Tip #4: Leverage an AEM Living Style Guide for Designers
If you're going to expect designers to start from an existing set of components and variations, you need to also provide the tools to enable that approach. Most people are familiar with a design "living style guide" but we encourage you to take it one step further by ensuring your component guides are truly "living" by implementing them with your real components directly in AEM. This ensures your component guides are never hypothetical, never out of date, and always available to everyone involved in the design process.

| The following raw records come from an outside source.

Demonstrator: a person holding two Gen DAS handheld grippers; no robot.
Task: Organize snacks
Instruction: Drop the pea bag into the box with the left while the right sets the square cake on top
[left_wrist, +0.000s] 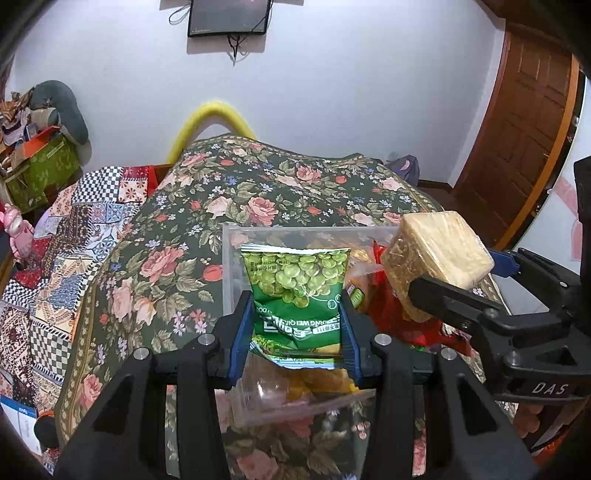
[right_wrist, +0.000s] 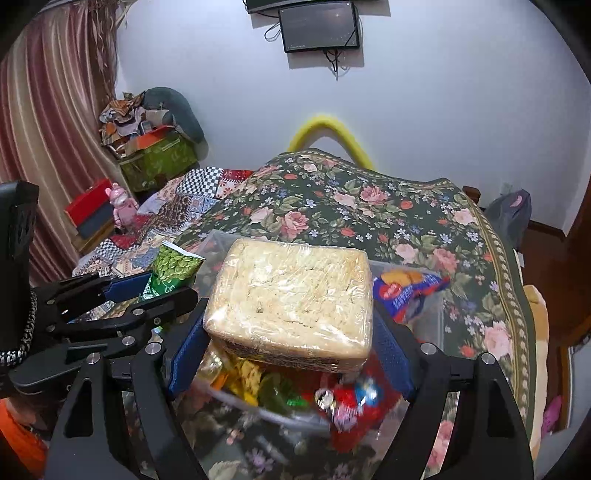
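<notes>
My left gripper (left_wrist: 297, 332) is shut on a green pea snack bag (left_wrist: 295, 291), held upright above a clear plastic bin (left_wrist: 231, 254) on the floral bedspread. My right gripper (right_wrist: 291, 350) is shut on a pale wrapped block of crackers (right_wrist: 291, 295), also over the bin. The right gripper (left_wrist: 458, 280) with the cracker block (left_wrist: 439, 254) shows at the right of the left wrist view. The left gripper (right_wrist: 147, 291) with the green bag (right_wrist: 173, 266) shows at the left of the right wrist view. Inside the bin lie several snack packets (right_wrist: 343, 398), red, yellow and blue.
The bin rests on a bed covered with a dark floral bedspread (left_wrist: 258, 192). A patchwork quilt (left_wrist: 66, 251) lies to the left. Boxes and clutter (right_wrist: 155, 155) pile near a curtain. A wooden door (left_wrist: 524, 122) stands at the right, a dark screen (right_wrist: 317, 29) on the wall.
</notes>
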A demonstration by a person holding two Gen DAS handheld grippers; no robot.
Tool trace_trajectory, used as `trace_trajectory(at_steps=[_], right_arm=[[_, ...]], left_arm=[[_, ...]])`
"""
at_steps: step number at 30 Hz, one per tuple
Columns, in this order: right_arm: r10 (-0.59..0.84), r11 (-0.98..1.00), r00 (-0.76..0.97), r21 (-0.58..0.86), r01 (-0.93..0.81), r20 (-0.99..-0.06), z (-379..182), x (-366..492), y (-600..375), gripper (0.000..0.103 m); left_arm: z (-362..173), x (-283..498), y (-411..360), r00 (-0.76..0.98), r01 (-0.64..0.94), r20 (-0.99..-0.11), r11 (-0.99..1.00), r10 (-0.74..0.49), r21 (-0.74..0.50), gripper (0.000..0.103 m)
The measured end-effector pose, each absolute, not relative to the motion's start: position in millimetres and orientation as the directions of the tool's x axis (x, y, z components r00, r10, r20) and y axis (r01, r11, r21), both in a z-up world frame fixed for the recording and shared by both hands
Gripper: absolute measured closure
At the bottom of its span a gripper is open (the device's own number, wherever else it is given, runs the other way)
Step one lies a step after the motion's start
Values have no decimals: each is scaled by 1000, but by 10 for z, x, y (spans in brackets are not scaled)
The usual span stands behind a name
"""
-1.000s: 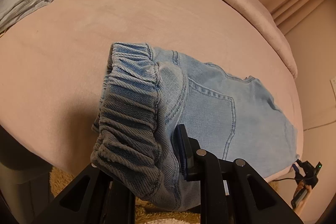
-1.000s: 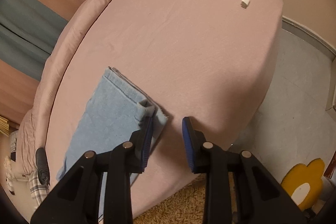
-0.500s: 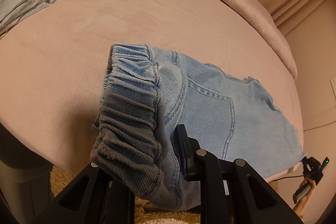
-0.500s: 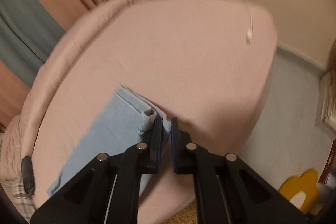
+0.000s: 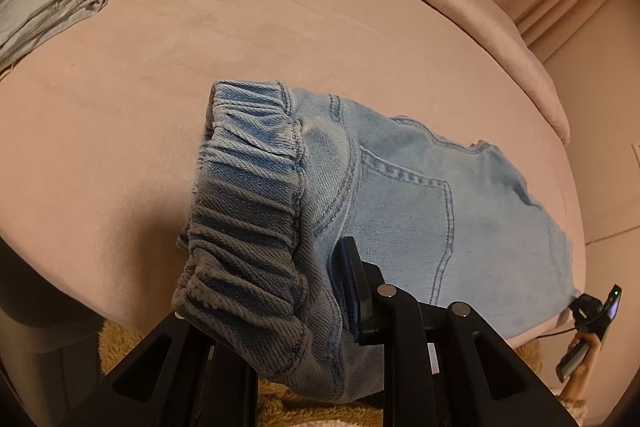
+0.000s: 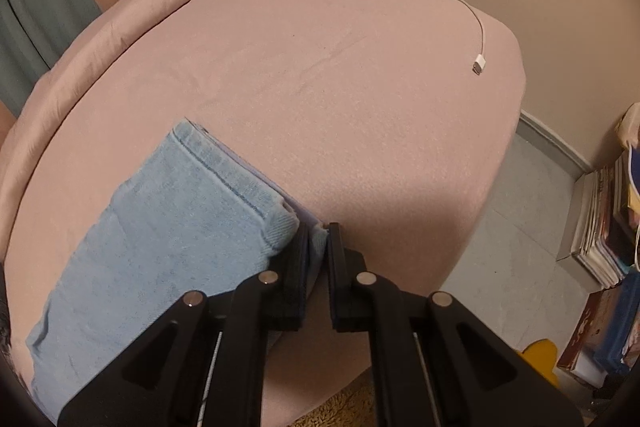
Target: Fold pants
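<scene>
Jeans (image 5: 400,195): soft, floppy light denim, flat on the pink bed (image 5: 280,27).
Left fingers (image 5: 280,291): clamping my elastic waistband.
Right fingers (image 6: 318,247): pinching the hem corner.
Hold: thick seams, both ends.

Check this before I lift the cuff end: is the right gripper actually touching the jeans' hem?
Touching. The right wrist view shows the right gripper with its pads pinched on the hem corner of the jeans.
</scene>
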State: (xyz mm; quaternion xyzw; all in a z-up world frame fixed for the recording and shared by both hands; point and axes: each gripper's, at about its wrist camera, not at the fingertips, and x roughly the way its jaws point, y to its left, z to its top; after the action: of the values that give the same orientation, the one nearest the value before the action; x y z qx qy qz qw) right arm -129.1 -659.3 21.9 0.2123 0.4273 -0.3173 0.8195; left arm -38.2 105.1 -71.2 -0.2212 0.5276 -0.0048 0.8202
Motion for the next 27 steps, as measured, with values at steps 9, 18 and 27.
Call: trace_trajectory(at_steps=[9, 18, 27], right_arm=[[-371, 725, 409, 16, 689, -834, 169, -1302, -6562, 95], [-393, 733, 391, -26, 679, -832, 148, -1310, -6534, 95], [-423, 706, 400, -19, 708, -813, 445, -1487, -6607, 65]], left_arm=[[-706, -368, 1012, 436, -227, -872, 910, -223, -346, 80], [-692, -322, 994, 427, -217, -873, 910, -236, -353, 80], [-343, -388, 1107, 464, -218, -868, 927, -177, -305, 54]])
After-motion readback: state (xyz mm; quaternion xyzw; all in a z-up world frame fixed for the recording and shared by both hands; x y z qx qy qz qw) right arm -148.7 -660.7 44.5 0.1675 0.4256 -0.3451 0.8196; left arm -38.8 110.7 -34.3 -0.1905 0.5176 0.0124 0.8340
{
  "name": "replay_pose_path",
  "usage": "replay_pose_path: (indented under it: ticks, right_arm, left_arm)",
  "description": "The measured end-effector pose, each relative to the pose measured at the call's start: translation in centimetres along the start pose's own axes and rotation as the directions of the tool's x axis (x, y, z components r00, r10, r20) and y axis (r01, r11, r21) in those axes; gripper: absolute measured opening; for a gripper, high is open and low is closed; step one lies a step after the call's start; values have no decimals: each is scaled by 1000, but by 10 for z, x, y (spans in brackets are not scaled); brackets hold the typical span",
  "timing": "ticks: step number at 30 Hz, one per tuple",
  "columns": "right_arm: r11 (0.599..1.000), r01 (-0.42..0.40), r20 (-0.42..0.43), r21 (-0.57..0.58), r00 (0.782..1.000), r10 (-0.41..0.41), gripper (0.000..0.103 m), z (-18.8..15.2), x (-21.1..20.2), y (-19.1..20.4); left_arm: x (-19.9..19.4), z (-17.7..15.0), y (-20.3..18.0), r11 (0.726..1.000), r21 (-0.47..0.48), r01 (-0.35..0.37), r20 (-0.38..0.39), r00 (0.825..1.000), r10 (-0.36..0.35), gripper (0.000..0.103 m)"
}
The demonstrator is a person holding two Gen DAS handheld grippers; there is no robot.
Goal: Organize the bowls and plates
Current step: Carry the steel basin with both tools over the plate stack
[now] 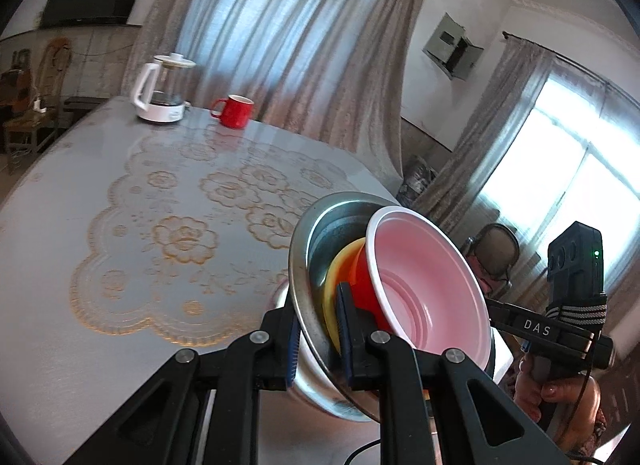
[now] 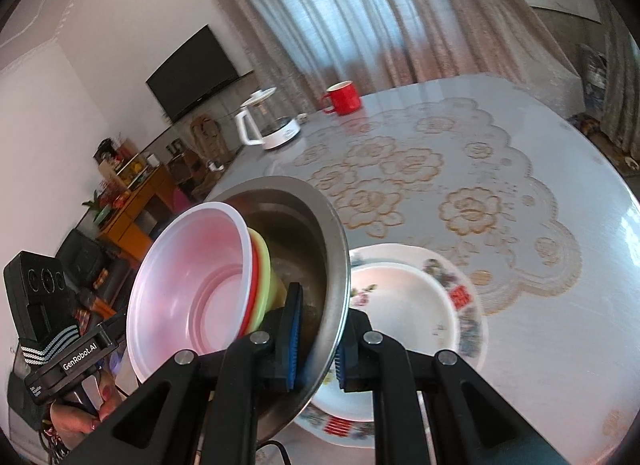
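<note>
A steel bowl (image 1: 304, 265) is held up above the table, gripped at opposite rims by both grippers. Nested in it are a yellow-green bowl (image 1: 334, 285), a red bowl (image 1: 362, 281) and a white plastic bowl (image 1: 424, 285). My left gripper (image 1: 320, 337) is shut on the steel bowl's rim. My right gripper (image 2: 318, 341) is shut on the steel bowl (image 2: 320, 241) rim on the other side. In the right wrist view the white bowl (image 2: 188, 285) sits on top. Below lie a white plate (image 2: 404, 305) on a flowered plate (image 2: 468, 321).
A table with a grey lace-patterned cloth (image 1: 120, 225) carries a white kettle (image 1: 160, 89) and a red mug (image 1: 236, 111) at its far edge. Curtains, a TV and furniture stand behind. Each view shows the other gripper's body: (image 1: 576, 297), (image 2: 48, 321).
</note>
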State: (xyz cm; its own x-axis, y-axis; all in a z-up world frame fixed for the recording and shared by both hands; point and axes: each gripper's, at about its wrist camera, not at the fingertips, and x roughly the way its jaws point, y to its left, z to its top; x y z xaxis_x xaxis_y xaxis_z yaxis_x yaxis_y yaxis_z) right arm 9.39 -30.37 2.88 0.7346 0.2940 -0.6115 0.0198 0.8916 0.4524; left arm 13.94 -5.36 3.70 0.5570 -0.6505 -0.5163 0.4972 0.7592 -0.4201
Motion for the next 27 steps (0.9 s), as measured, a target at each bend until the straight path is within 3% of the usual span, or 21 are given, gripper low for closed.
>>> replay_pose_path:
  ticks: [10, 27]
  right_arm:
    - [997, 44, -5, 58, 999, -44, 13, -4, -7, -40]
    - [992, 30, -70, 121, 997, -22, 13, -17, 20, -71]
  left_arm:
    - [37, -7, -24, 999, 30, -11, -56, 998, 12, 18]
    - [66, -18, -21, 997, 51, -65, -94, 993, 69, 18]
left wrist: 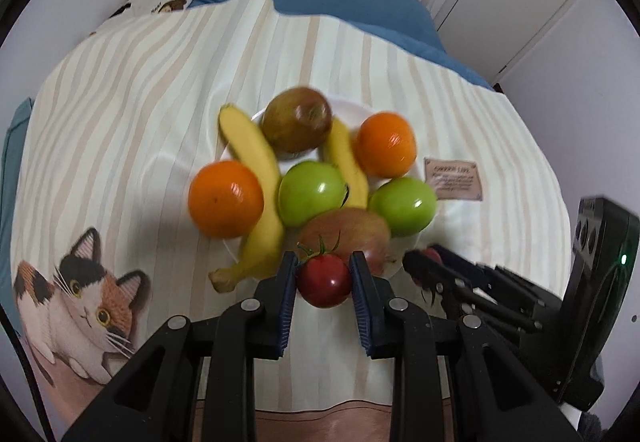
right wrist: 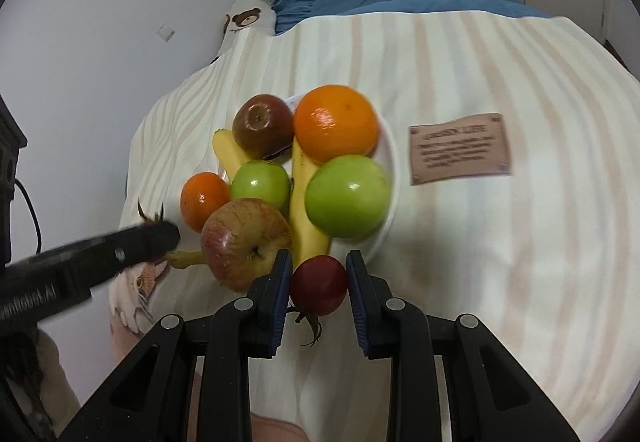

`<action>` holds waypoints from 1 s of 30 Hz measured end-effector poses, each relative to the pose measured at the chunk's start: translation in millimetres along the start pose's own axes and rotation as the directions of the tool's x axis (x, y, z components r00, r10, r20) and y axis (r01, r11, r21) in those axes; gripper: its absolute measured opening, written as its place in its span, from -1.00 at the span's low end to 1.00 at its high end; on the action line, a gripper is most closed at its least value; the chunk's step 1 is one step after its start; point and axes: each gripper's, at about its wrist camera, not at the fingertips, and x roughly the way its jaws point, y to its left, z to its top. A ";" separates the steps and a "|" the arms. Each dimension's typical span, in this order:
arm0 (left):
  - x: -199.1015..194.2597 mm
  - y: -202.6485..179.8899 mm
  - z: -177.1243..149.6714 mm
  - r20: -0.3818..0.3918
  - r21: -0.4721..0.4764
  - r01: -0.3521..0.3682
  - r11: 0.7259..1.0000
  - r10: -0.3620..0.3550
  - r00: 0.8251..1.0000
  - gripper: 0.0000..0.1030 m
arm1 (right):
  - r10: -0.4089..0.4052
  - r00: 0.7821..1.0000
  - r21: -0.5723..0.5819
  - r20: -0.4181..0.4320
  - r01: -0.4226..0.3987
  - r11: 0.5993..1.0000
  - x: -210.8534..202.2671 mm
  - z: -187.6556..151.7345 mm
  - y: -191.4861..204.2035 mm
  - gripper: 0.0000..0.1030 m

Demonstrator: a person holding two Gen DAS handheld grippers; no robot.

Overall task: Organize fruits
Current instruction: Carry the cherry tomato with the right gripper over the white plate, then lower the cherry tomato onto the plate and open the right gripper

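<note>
Two tomatoes, one clamped by each gripper's fingers: left (left wrist: 324, 278) stem up, right (right wrist: 319, 286) (stem down).

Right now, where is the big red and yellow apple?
In the right wrist view, the red and yellow apple sits on the plate's near-left edge, beside a banana, below the small orange.

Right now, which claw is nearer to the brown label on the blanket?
Right. The right claw is beside the plate's label side; the left claw is on the far side.

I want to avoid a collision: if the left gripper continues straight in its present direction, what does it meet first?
Probably the reddish apple at the plate's near edge, directly beyond the tomato that the left gripper holds; depth is uncertain.
</note>
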 end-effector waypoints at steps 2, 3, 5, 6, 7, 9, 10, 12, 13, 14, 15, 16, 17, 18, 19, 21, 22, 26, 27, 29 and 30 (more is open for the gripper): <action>5.3 1.8 -5.6 0.003 0.002 0.001 1.000 -0.001 1.000 -0.54 | -0.013 1.000 -0.023 -0.002 0.013 1.000 6.1 0.2 2.3 -0.42; 8.8 2.0 -7.8 0.002 0.004 0.002 1.000 -0.002 1.000 -0.54 | -0.018 1.000 -0.034 -0.005 0.018 0.999 8.6 0.3 3.5 -0.42; 13.9 2.2 -10.6 0.001 0.001 0.009 1.000 -0.009 1.000 -0.54 | -0.029 1.000 -0.053 -0.009 0.029 0.998 12.5 1.0 5.5 -0.42; 14.3 2.3 -11.9 0.003 0.001 0.014 1.000 -0.014 1.000 -0.54 | -0.035 0.999 -0.061 -0.011 0.035 0.998 13.3 1.7 4.8 -0.42; 13.6 2.9 -12.0 0.005 0.002 0.016 1.000 -0.016 1.000 -0.54 | -0.037 0.999 -0.064 -0.013 0.036 0.997 13.2 1.5 2.4 -0.42; 10.5 5.8 -11.1 0.005 -0.006 0.036 0.999 -0.036 0.999 -0.54 | -0.042 0.999 -0.067 -0.013 0.042 0.997 13.3 3.4 1.8 -0.42; 7.4 7.6 -9.4 0.009 -0.009 0.044 0.999 -0.044 0.999 -0.54 | -0.044 0.999 -0.068 -0.012 0.043 0.997 13.3 4.5 1.5 -0.42; 3.3 10.9 -3.5 0.016 -0.007 0.045 0.999 -0.045 0.999 -0.54 | -0.046 0.999 -0.069 -0.010 0.045 0.997 13.6 7.5 0.8 -0.42; 2.3 12.8 0.5 0.018 -0.007 0.047 0.999 -0.046 0.999 -0.54 | -0.044 0.999 -0.070 -0.010 0.043 0.997 14.0 8.5 0.6 -0.42; 2.5 15.1 5.6 0.016 -0.006 0.047 0.999 -0.047 0.999 -0.54 | -0.041 0.999 -0.070 -0.013 0.040 0.997 16.2 10.7 0.9 -0.42; 3.3 16.7 10.1 0.012 -0.005 0.048 0.999 -0.048 0.999 -0.54 | -0.040 0.999 -0.070 -0.016 0.039 0.997 17.7 11.6 1.2 -0.42; 4.9 18.4 14.8 0.007 -0.004 0.051 0.999 -0.051 0.999 -0.54 | -0.043 0.999 -0.071 -0.017 0.042 0.997 18.4 11.7 1.4 -0.42; 7.7 19.6 20.2 0.000 0.000 0.055 0.998 -0.055 0.998 -0.54 | -0.042 0.999 -0.071 -0.018 0.040 0.997 19.1 11.5 1.5 -0.42; 11.1 20.2 24.5 -0.007 0.004 0.054 0.999 -0.054 0.998 -0.54 | -0.039 0.999 -0.070 -0.021 0.037 0.997 20.0 10.9 1.2 -0.42; 16.2 21.1 29.1 -0.017 0.008 0.052 0.999 -0.052 0.999 -0.54 | -0.038 0.999 -0.069 -0.025 0.036 0.997 21.1 10.0 0.6 -0.42; 27.2 22.7 36.7 -0.041 0.014 0.053 0.998 -0.053 0.998 -0.54 | -0.039 0.999 -0.060 -0.034 0.036 0.998 24.5 8.3 -1.4 -0.42; 30.9 23.5 38.6 -0.050 0.017 0.053 0.998 -0.052 0.997 -0.54 | -0.038 0.999 -0.057 -0.037 0.035 0.998 25.7 7.9 -2.2 -0.42; 46.6 23.6 42.3 -0.091 0.042 0.043 0.998 -0.039 0.995 -0.53 | -0.035 0.999 -0.046 -0.042 0.033 0.998 29.6 4.1 -3.8 -0.41; 49.1 23.8 43.0 -0.098 0.046 0.037 0.998 -0.032 0.995 -0.53 | -0.035 0.998 -0.045 -0.045 0.033 0.998 31.4 3.0 -3.9 -0.41; 55.1 26.8 43.8 -0.118 0.035 0.039 0.999 -0.035 0.992 -0.53 | -0.030 0.998 -0.038 -0.048 0.029 0.999 34.5 0.9 -3.9 -0.41; 56.4 27.1 44.1 -0.120 0.030 0.046 0.998 -0.042 0.992 -0.53 | -0.032 0.999 -0.037 -0.044 0.030 0.999 35.5 0.1 -4.1 -0.41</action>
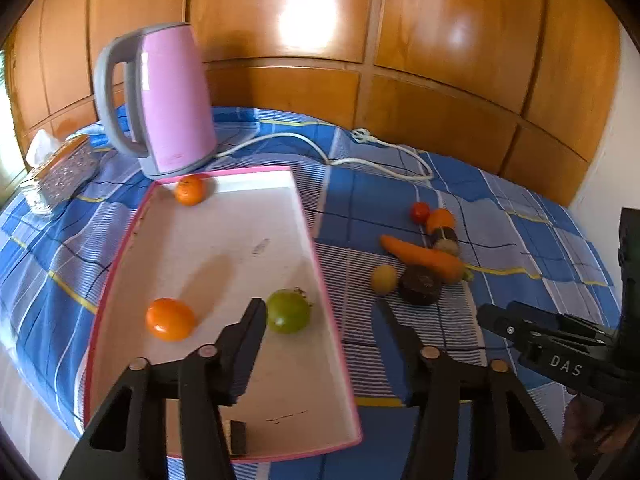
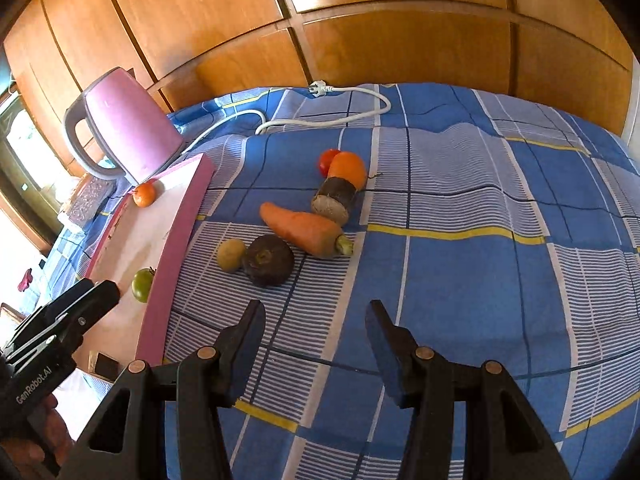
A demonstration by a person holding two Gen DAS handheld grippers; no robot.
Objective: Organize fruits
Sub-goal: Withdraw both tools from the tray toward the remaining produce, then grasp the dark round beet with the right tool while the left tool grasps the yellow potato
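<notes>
A pink-rimmed white tray (image 1: 224,248) lies on the blue checked cloth. In it are an orange tomato (image 1: 170,319), a green tomato (image 1: 288,311) and a small orange (image 1: 190,189). On the cloth to its right lie a carrot (image 1: 424,258), a dark beet (image 1: 420,285), a small yellow fruit (image 1: 384,279), a cut dark root (image 1: 445,240), an orange fruit (image 1: 440,220) and a red tomato (image 1: 420,212). My left gripper (image 1: 322,314) is open and empty over the tray's right edge, beside the green tomato. My right gripper (image 2: 316,316) is open and empty, just short of the beet (image 2: 268,260) and carrot (image 2: 304,230).
A pink kettle (image 1: 168,100) stands behind the tray, its white cord and plug (image 1: 360,136) trailing across the cloth. A tissue box (image 1: 60,168) sits at the far left. Wooden panelling (image 1: 320,20) backs the table. A small dark block (image 1: 238,436) lies in the tray's near end.
</notes>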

For an example of what this can look like, check out the style guides enabled by Activate, our AEM accelerator with out of the box support for multiple brands:
Tip #5: Develop Code "the AEM Way"
Highly featured platforms such as AEM come with an inherent level of expertise required to implement well. Recent efforts in the industry (e.g., "quick sites") have been made to simplify the platform for less equipped implementation teams. However, whenever you stray from the path of full-on implementation "the AEM way" you naturally reduce your options for extensibility and reusability of code and/or components. You also set yourself up for increasing maintenance and upgrade costs as the platform evolves away from custom or over-simplified solutions.
No sponsor has ever won the Kentucky Derby by purchasing a thoroughbred and having a casual horse rider be the jockey—in fact, that would be scorned as a wasted investment. AEM is your thoroughbred, but if you want to realize the full value make sure your "jockey" is one of the best implementers in the world.
Tip #6: Own the Code
As a matter of course you'll want to leverage as much code and components as is freely available for your starting point implementing on AEM. However, beware of solutions where the initial implementation or MVP relies heavily on WCM Core components or an AEM accelerator library. This is a highly technical topic that warrants a discussion of its own, but suffice it to say that endearing yourself to a component library will greatly hinder your options to ladder into a library of complex, flexible, consistent, reusable components.
But wait, isn't Bounteous' Activate an accelerator, furthermore built on WCM Core components? Indeed it is, but Activate is not a "library" at the code level. The key difference when going with Activate is that you own the code—all of it, and that makes all the difference.
It's Never Too Late To Start
Now that we've established how to create a thriving and maintainable AEM ecosystem, remember that it's never too late to start. If your AEM journey got off on the wrong foot and you relate to the problems described at the top of this article, take the steps to clean up your existing ecosystem using our principles shared here. Otherwise, if you are new to AEM, utilize this guide as you begin your exciting journey!